> _Exercise directions_:
Take the data that sits below and write it out again exactly.

(Beginning of Given data)

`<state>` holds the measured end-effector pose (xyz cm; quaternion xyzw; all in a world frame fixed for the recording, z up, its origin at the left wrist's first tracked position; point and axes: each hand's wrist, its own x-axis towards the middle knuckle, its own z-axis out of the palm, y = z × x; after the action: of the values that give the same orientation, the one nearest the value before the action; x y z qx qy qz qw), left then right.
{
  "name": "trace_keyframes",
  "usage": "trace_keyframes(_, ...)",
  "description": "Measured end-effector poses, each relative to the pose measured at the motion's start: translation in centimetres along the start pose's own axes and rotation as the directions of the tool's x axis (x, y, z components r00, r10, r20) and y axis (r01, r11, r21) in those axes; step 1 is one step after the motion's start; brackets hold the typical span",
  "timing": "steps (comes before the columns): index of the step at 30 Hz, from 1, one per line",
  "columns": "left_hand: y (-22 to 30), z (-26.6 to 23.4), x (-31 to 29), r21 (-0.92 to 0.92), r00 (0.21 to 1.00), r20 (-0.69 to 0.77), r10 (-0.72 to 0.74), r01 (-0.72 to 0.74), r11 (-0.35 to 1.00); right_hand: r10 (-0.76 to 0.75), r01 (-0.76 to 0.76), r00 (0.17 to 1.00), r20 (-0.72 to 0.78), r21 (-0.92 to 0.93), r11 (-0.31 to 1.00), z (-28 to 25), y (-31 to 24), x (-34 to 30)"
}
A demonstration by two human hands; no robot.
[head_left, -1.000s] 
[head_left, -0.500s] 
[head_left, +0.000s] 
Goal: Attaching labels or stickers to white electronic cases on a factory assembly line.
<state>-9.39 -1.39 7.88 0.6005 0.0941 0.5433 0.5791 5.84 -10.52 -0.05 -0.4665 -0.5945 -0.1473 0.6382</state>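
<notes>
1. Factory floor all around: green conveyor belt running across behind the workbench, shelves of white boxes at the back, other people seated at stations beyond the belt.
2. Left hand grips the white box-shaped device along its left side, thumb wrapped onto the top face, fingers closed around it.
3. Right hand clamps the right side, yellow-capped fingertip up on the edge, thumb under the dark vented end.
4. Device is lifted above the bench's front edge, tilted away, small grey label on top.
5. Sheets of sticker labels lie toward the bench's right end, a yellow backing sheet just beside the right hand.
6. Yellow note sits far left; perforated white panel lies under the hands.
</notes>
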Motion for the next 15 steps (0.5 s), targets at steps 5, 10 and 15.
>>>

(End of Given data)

> _Response_:
`<state>` holds the measured end-effector pose (xyz cm; quaternion xyzw; all in a world frame fixed for the recording, z up, its origin at the left wrist's first tracked position; point and axes: each hand's wrist, its own x-axis towards the middle knuckle, its own z-axis out of the palm, y = z × x; after the action: of the values that give the same orientation, the one nearest the value before the action; x y z qx qy qz qw), left then right.
{
  "name": "trace_keyframes",
  "usage": "trace_keyframes(_, ...)",
  "description": "Measured end-effector poses, each relative to the pose measured at the motion's start: translation in centimetres along the start pose's own axes and rotation as the directions of the tool's x axis (x, y, z components r00, r10, r20) and y axis (r01, r11, r21) in those axes; step 1 is one step after the motion's start; brackets hold the typical span",
  "timing": "steps (comes before the columns): index of the step at 30 Hz, from 1, one per line",
  "columns": "left_hand: y (-22 to 30), z (-26.6 to 23.4), x (-31 to 29), r21 (-0.92 to 0.92), r00 (0.21 to 1.00), r20 (-0.69 to 0.77), r10 (-0.72 to 0.74), r01 (-0.72 to 0.74), r11 (-0.35 to 1.00); right_hand: r10 (-0.76 to 0.75), r01 (-0.76 to 0.76), r00 (0.17 to 1.00), r20 (-0.72 to 0.78), r21 (-0.92 to 0.93), r11 (-0.31 to 1.00), z (-28 to 25), y (-31 to 24), x (-34 to 30)"
}
A demonstration by two human hands; no robot.
[head_left, -1.000s] 
[head_left, -0.500s] 
[head_left, +0.000s] 
Goal: Attaching labels or stickers to white electronic cases on a factory assembly line.
<state>-9.39 -1.39 7.88 0.6005 0.0941 0.5433 0.5791 5.84 -10.52 -0.05 -0.4665 -0.5945 -0.1473 0.6382</state>
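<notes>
1. Factory floor all around: green conveyor belt running across behind the workbench, shelves of white boxes at the back, other people seated at stations beyond the belt.
2. Left hand grips the white box-shaped device along its left side, thumb wrapped onto the top face, fingers closed around it.
3. Right hand clamps the right side, yellow-capped fingertip up on the edge, thumb under the dark vented end.
4. Device is lifted above the bench's front edge, tilted away, small grey label on top.
5. Sheets of sticker labels lie toward the bench's right end, a yellow backing sheet just beside the right hand.
6. Yellow note sits far left; perforated white panel lies under the hands.
</notes>
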Motion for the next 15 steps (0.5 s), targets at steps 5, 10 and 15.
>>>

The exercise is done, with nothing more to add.